Requirement
Show the lines of the material that contain the word "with".

= = = = = = =

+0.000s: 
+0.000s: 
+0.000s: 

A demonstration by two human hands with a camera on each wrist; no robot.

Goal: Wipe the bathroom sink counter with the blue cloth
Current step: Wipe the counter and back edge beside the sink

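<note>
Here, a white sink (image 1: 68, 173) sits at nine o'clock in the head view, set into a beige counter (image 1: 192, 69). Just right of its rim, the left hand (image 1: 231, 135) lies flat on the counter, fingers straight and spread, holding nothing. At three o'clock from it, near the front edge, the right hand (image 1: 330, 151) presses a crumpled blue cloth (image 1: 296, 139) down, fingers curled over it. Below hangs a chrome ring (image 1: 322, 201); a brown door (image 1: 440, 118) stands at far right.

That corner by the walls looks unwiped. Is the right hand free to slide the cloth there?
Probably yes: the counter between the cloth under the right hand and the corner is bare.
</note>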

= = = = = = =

Output below
A demonstration by two human hands with a camera on each wrist; no robot.
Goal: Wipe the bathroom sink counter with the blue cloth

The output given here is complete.